GIVEN RECORDS Start Marker

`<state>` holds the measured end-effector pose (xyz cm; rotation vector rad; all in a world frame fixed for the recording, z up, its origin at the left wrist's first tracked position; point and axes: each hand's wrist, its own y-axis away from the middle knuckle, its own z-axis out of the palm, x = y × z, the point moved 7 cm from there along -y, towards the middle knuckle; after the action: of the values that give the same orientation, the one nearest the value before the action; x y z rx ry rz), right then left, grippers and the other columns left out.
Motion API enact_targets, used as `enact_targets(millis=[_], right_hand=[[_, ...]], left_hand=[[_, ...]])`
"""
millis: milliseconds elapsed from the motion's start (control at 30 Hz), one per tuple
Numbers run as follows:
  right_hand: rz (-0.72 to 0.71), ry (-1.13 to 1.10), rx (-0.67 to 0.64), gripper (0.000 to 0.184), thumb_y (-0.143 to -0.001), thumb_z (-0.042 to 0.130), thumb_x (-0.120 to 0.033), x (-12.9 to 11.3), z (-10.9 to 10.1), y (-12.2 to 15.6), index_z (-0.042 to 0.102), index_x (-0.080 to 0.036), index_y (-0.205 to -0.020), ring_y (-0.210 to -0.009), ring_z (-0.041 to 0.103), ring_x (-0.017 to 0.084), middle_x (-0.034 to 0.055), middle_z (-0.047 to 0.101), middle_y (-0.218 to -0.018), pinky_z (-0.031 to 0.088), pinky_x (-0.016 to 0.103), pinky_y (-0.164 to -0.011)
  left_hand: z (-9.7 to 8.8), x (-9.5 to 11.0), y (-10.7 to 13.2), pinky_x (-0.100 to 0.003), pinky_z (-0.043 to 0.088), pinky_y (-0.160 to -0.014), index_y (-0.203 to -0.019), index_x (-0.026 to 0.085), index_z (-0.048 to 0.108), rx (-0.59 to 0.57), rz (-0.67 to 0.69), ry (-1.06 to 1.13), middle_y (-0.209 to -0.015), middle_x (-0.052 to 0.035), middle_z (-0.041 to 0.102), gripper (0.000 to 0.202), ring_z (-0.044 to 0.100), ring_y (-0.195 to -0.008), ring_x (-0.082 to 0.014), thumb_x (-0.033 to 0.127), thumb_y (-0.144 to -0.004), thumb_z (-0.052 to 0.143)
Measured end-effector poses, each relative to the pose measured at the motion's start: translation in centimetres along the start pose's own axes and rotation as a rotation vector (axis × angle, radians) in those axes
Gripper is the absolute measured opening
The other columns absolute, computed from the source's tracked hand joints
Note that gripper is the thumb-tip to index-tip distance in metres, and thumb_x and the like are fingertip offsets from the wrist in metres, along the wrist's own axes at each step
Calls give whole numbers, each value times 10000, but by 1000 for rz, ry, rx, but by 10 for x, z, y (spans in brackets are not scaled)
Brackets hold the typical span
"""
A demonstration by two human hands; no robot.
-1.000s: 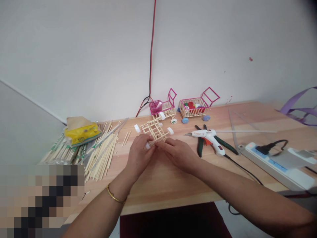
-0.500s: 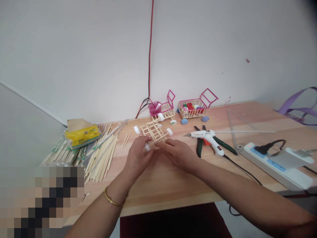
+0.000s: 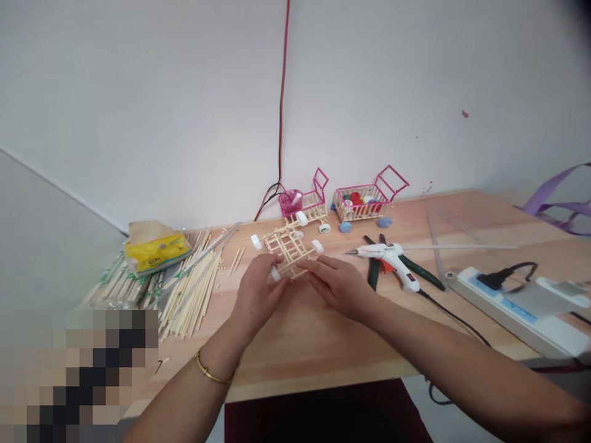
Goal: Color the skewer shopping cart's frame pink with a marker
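A small cart frame made of wooden sticks (image 3: 289,245), with white bottle-cap wheels, is tilted up off the wooden table (image 3: 295,344) in front of me. My left hand (image 3: 258,292) pinches its near left corner, by a white wheel. My right hand (image 3: 339,284) grips the near right edge of the same frame, fingers curled. Both hands meet at the frame's near side.
A white glue gun (image 3: 390,255) lies right of my hands on green-handled pliers (image 3: 418,266). A power strip (image 3: 512,301) sits far right. Bamboo sticks (image 3: 184,289) and a yellow tissue pack (image 3: 154,251) lie left. Two pink-trimmed stick carts (image 3: 362,203) stand by the wall.
My hands and the stick frame have stayed in almost the same place; my right fingers have shifted slightly along the frame's near edge.
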<state>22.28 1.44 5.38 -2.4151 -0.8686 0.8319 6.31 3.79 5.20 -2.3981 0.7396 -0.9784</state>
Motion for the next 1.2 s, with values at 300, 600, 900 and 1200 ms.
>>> enact_targets(millis=[300, 600, 900, 1200], right_hand=[[156, -8, 269, 146, -918, 522, -221, 17, -31, 1, 561, -181, -1053, -631, 508, 129, 21, 544, -791, 435, 269, -619], [203, -23, 206, 222, -922, 515, -240, 28, -22, -1, 546, -173, -1132, -638, 504, 135, 22, 537, -807, 429, 284, -611], [196, -23, 200, 230, -924, 512, -261, 28, -22, -2, 541, -165, -1130, -653, 517, 144, 37, 557, -820, 450, 295, -626], [351, -243, 196, 398, -880, 560, -293, 39, -13, 0, 425, -182, -1238, -685, 624, 136, 70, 579, -988, 514, 319, -670]], left_hand=[[-4, -2, 1, -376, 525, -867, -1064, 177, 577, 10, -54, 3, -1031, -83, 673, 264, 635, -983, -208, 231, -817, 653], [-8, 0, 1, -373, 522, -843, -1080, 184, 572, 24, -24, -38, -1013, -68, 684, 284, 627, -949, -209, 222, -811, 655], [-6, 6, 2, -370, 517, -828, -1066, 176, 558, 66, 92, -100, -1004, -77, 666, 269, 610, -945, -213, 198, -814, 647], [0, 10, -2, -364, 504, -822, -1011, 184, 554, 45, 82, -86, -969, -64, 638, 206, 586, -932, -203, 165, -820, 628]])
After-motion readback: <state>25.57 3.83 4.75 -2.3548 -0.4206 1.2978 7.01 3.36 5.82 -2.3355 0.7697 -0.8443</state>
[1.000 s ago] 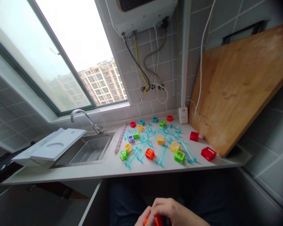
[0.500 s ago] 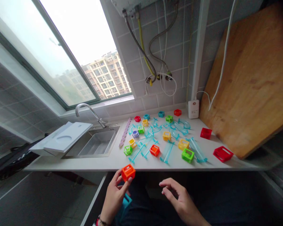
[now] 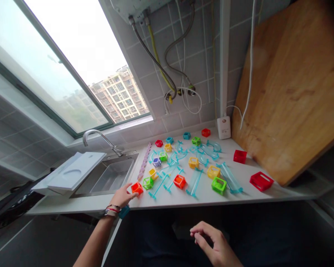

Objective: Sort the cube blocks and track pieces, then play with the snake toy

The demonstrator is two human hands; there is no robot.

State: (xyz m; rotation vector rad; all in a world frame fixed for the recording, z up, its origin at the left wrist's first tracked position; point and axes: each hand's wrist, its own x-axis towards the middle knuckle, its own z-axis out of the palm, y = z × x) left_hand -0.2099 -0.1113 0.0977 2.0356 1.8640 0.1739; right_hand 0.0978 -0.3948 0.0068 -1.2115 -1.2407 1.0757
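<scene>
Orange block [image 3: 137,188] between left fingers [image 3: 125,188], beside a green block [image 3: 148,183], right fingers [image 3: 204,227] empty, loosely curled

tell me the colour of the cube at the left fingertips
Orange-red: the open-sided cube at the left hand, head view.

One head-worn camera faces forward and down, near the kitchen countertop [image 3: 167,200]. Its wide view includes the sliding window [image 3: 80,55].
</scene>
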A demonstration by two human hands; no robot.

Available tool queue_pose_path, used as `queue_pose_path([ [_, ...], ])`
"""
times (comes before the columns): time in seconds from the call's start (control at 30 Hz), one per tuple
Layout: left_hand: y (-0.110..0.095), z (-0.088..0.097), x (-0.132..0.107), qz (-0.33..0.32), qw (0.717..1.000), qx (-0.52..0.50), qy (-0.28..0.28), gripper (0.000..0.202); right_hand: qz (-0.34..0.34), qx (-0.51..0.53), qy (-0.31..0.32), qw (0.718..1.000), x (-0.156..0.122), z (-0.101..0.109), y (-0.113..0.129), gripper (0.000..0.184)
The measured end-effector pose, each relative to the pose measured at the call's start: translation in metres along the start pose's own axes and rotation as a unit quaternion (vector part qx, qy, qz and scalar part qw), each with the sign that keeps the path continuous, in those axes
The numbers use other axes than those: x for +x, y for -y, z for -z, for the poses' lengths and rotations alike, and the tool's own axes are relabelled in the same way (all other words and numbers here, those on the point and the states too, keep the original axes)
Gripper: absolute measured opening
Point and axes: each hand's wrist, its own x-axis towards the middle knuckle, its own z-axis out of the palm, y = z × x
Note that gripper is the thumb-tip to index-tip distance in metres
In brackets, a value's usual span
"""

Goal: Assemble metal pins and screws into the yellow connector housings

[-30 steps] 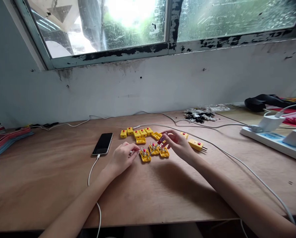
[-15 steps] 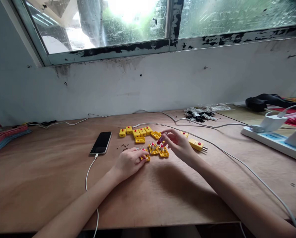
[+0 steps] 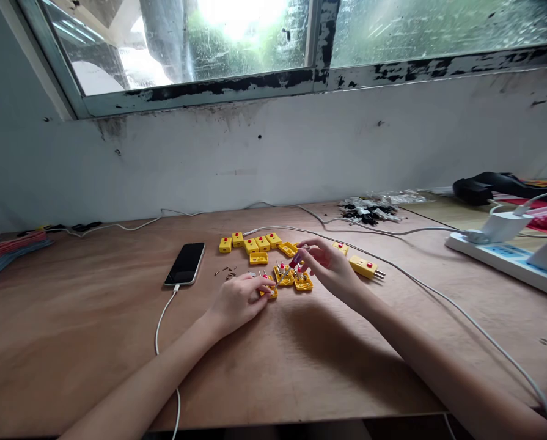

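Note:
My left hand (image 3: 241, 297) rests on the table, its fingers closed on an open yellow connector half (image 3: 269, 294) with a red dot and metal parts inside. My right hand (image 3: 326, 264) pinches a small screwdriver (image 3: 294, 263) with a dark red-purple handle, its thin shaft slanting down left toward that connector half. Where the tip ends exactly is too small to tell. Two more opened yellow connector halves (image 3: 302, 280) with metal parts lie just right of the held one. Behind them are an empty yellow cover (image 3: 258, 258) and several yellow housings with red dots (image 3: 251, 245).
Small screws (image 3: 227, 272) lie scattered left of the connectors. A phone (image 3: 185, 264) on a white cable lies further left. At right are a yellow plug with two pins (image 3: 367, 267), another white cable (image 3: 438, 295) and a power strip (image 3: 506, 266). Black and white pieces (image 3: 369, 211) are heaped behind.
Both hands keep nearly the same place and grip. The view has shifted very slightly; no object has visibly moved on the table.

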Motion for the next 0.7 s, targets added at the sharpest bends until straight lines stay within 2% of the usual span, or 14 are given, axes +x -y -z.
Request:
queue_pose_path([
  [0.17,0.001,-0.002,0.000,0.006,1.000,-0.019,0.001,0.021,-0.006,-0.005,-0.006,1.000,0.000,0.001,0.001,0.036],
  [0.33,0.003,-0.007,0.000,0.062,0.994,-0.093,-0.006,0.026,-0.005,-0.006,-0.010,1.000,0.000,0.002,0.001,0.037],
  [0.4,0.006,-0.003,0.001,0.064,0.994,-0.093,-0.016,0.026,0.001,-0.009,-0.011,1.000,0.001,0.003,0.001,0.036],
  [0.5,0.015,0.011,0.002,0.056,0.996,-0.028,-0.059,0.021,0.009,-0.008,-0.023,1.000,0.001,0.005,0.001,0.035],
  [0.57,0.026,0.026,0.002,0.071,0.992,0.059,-0.083,0.020,0.011,-0.001,-0.040,0.999,0.002,0.006,0.002,0.036],
  [0.63,0.040,0.040,0.001,0.105,0.981,0.155,-0.050,0.024,0.010,0.009,-0.060,0.998,0.004,0.008,0.002,0.037],
  [0.7,0.059,0.050,0.000,0.200,0.952,0.229,-0.037,0.035,0.008,0.020,-0.072,0.997,0.005,0.009,0.001,0.038],
])
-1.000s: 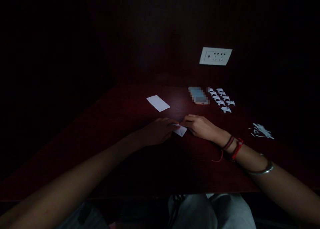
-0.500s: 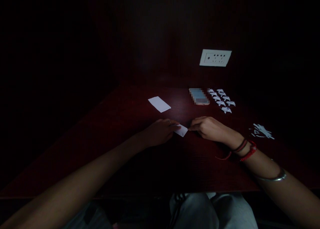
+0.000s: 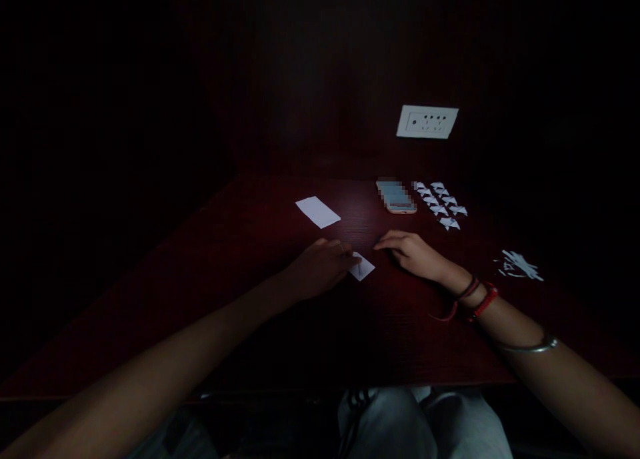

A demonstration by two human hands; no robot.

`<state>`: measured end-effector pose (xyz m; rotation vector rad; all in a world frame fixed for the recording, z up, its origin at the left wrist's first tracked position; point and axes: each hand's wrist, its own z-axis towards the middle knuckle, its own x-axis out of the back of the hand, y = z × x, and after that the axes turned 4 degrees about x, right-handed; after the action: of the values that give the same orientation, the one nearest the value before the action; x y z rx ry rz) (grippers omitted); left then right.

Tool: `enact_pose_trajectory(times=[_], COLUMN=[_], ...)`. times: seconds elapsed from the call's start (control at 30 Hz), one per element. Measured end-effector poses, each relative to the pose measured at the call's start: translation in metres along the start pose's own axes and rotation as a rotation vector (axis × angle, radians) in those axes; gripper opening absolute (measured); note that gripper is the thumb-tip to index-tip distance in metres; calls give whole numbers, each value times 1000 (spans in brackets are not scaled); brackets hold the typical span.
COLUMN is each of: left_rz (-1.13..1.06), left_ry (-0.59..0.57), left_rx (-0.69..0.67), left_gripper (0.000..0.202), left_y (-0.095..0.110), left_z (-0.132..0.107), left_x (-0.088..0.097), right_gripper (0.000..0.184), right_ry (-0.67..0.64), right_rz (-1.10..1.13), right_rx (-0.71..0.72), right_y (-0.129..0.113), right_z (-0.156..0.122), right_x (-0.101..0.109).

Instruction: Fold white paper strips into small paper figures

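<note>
Light is very dim, so fine detail is limited.

**Position.** A small white folded paper piece (image 3: pixel 363 269) lies flat on the dark red wooden surface (image 3: pixel 240 259), between the two hands and near the middle of the lit patch.

**Left hand** (image 3: pixel 320 267). The grip is narrow and the fingers are drawn together. The fingertips (image 3: pixel 350 261) are set on the paper's left edge, and the piece is held down against the surface. Whether a flap is pinched up or only pressed cannot be made out.

**Right hand** (image 3: pixel 413 252). The grip is wide and slack, and nothing is held. The fingers are laid flat on the surface just right of the paper, apart from it. Red cord bracelets (image 3: pixel 477 299) are worn at the wrist.

**Surroundings.**
- A flat white rectangular paper slip (image 3: pixel 318 212) lies beyond the left hand.
- A pale rectangular phone (image 3: pixel 396 197) lies beyond the right hand.
- Just beside the phone is a cluster of small white folded paper shapes (image 3: pixel 440 205).
- A loose heap of white paper scraps (image 3: pixel 520 265) lies well off to the right.
- A white wall socket plate (image 3: pixel 427 121) is seen behind.

**Handling, as judged.**
- The work in hand reads as folding of the small piece.
- The piece is light and the surface looks smooth, so pressure is best applied straight down to avoid skidding.
- Edges are best matched before any crease is set.
- A crease is best run from the middle outward while the far edge is steadied.
- Given the poor light, alignment may be better checked by touch than by eye.
- The dangling cords are best kept clear of the folded cluster.
</note>
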<state>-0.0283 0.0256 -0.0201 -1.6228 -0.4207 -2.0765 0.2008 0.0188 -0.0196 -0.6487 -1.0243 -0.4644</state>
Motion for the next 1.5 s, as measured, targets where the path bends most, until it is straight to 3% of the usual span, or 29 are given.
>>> enact_pose_trajectory(times=[0.17, 0.37, 0.57, 0.77, 0.9, 1.2, 1.37, 1.5], left_rz=[-65, -113, -88, -88, -114, -227, -437, -500], left_ry=[-3, 27, 55, 33, 24, 43, 52, 81], left_rx=[-12, -3, 18, -8, -38, -37, 75, 237], left_gripper=[31, 30, 26, 25, 25, 26, 20, 16], left_y=[14, 12, 15, 17, 18, 17, 13, 12], left_z=[-3, 0, 4, 3, 2, 1, 3, 7], left_x=[0, -13, -15, -9, -8, -10, -9, -10], right_gripper=[33, 22, 24, 26, 22, 24, 24, 24], right_ry=[50, 70, 94, 194, 237, 206, 183, 152], right_rz=[88, 338, 795, 998, 1097, 1312, 1350, 1386], right_rx=[-80, -286, -626, -789, -822, -827, -826, -832], right_y=[0, -5, -21, -28, -29, -30, -29, -29], right_z=[2, 6, 10, 11, 11, 10, 8, 8], right_x=[-2, -6, -5, 0, 6, 10, 16, 15])
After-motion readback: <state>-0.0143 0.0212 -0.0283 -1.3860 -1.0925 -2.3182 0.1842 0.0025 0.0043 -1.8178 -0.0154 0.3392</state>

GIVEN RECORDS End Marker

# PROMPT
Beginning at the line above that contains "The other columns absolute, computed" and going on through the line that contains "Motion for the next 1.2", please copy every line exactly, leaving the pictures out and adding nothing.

# EXERCISE OUTPUT
The other columns absolute, computed from the source's tracked hand joints
Note that gripper is the thumb-tip to index-tip distance in metres, and thumb_x and the like are fingertip offsets from the wrist in metres, along the wrist's own axes at each step
Calls give whole numbers, each value times 10000, but by 1000 for rz, ry, rx, but by 10 for x, z, y (spans in brackets are not scaled)
Brackets hold the typical span
"""
A demonstration by two human hands; no robot.
-1.000s: 
-0.500s: 
+0.000s: 
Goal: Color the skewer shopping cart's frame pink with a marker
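A small cart frame made of wooden sticks (image 3: 289,245), with white bottle-cap wheels, is tilted up off the wooden table (image 3: 295,344) in front of me. My left hand (image 3: 258,292) pinches its near left corner, by a white wheel. My right hand (image 3: 339,284) grips the near right edge of the same frame, fingers curled. Both hands meet at the frame's near side.
A white glue gun (image 3: 390,255) lies right of my hands on green-handled pliers (image 3: 418,266). A power strip (image 3: 512,301) sits far right. Bamboo sticks (image 3: 184,289) and a yellow tissue pack (image 3: 154,251) lie left. Two pink-trimmed stick carts (image 3: 362,203) stand by the wall.
My hands and the stick frame have stayed in almost the same place; my right fingers have shifted slightly along the frame's near edge.
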<state>22.28 1.44 5.38 -2.4151 -0.8686 0.8319 6.31 3.79 5.20 -2.3981 0.7396 -0.9784</state>
Motion for the next 1.2 s, with values at 300, 600, 900 and 1200 ms.

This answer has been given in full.